Thermal camera around a 5-ton furnace

Thermal camera of a melting furnace

CFD simulation

What is CFD simulation?

Computational Fluid Dynamics (CFD) is a numerical approach to analyzing fluid flows in a given environment, particularly in building design. It provides information on air velocities, pressures and temperatures in and around building spaces. This method uses partial differential equations to numerically solve the phenomena, taking into account boundary conditions such as building aeraulics, internal heat gains and air-conditioning systems. CFD simulations are essential for optimizing the ventilation and air conditioning of large spaces, guaranteeing optimum comfort.

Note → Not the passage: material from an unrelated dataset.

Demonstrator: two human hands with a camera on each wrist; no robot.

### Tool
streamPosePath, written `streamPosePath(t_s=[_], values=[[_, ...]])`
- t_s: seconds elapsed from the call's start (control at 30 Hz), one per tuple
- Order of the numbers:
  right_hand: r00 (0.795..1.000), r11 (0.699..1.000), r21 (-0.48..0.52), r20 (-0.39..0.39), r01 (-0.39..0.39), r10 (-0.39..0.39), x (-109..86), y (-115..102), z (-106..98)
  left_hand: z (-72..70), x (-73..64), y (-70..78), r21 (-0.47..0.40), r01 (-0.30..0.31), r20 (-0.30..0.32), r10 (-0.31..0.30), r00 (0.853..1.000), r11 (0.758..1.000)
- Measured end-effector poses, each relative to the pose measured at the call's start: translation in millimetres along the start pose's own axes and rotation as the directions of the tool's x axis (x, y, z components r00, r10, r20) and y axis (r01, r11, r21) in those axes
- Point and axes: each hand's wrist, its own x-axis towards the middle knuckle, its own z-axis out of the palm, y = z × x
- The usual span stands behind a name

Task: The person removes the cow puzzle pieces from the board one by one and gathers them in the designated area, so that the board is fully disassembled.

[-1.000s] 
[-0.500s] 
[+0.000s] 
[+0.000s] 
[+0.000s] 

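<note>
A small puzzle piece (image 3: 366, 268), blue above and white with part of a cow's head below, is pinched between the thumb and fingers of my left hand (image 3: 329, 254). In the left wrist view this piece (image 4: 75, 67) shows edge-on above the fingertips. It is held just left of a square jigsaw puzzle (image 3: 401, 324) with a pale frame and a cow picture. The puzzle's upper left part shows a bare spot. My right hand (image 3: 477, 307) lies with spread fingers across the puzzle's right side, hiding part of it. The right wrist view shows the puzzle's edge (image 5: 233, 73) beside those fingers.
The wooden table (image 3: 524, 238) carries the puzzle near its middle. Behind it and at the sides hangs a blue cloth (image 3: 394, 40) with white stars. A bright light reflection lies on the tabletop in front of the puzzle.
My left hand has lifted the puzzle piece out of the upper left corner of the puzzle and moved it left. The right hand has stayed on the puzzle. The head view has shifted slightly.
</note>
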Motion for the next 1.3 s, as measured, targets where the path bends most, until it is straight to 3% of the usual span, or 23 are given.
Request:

Partial differential equations require boundary conditions to be solved. These are established on the basis of on-site measurement data and information from the project manager. For a steady-state study in a space open to the outside, we need to define the characteristics of the walls (material, physical properties, viscosity, temperature) as well as those of the surfaces exposed to the outside (flow direction, velocity, pressure, temperature, surface coefficients). It’s crucial to guarantee computational stability when defining these conditions, as the equations are solved iteratively to get closer to the solution.

The code solver used approximates the equations at each mesh node, respecting the fundamental principles of physics (conservation of mass and energy). It uses the standard k-epsilon turbulence model, which solves for two variables: turbulent kinetic energy and the kinetic energy dissipation rate. This model is widely used in industrial and HVAC applications because of its good convergence speed and acceptable memory requirements. For thermoaerulic studies, the effect of radiative exchanges between walls, thermal conduction, thermal draught and gravity are taken into account. The studies are carried out on the whole building, without establishing a symmetry section.

3D site model

As part of the CFD study, the entire building was modeled to take into account the different aeraulic masks created by the site’s various modules.

The furnaces and internal configuration of the melting building were modeled from site data, as were the fans and openings affecting air movement. The aim is to obtain an accurate representation of the complex air movements specific to these premises.

Simulation results

The aim of the studies was to highlight the thermal phenomena present on the site using two distinct scenarios: a baseline scenario with conditions similar to those of the audit, and another scenario with conditions allowing optimization of heat extraction.

The audit revealed a lack of thermal rise on the first floor, in contrast to the second floor where furnaces and mold preheating generate high temperatures.
It also revealed a lack of air extraction under the roof, preventing efficient heat removal.

An insulation study was carried out, recommending a suitable thickness of insulation.
However, interior temperature depends more on air movement and heat sources than on insulation.

The first scenario showed similarities with the audit, revealing separate air masses due to insufficient roof extraction.

The second scenario implemented new rooftop extraction systems and stopped fans, significantly improving heat extraction, reducing heat diffusion and improving air quality.
However, hotter zones remained around heat sources, suggesting a possible increase in the number of extraction systems.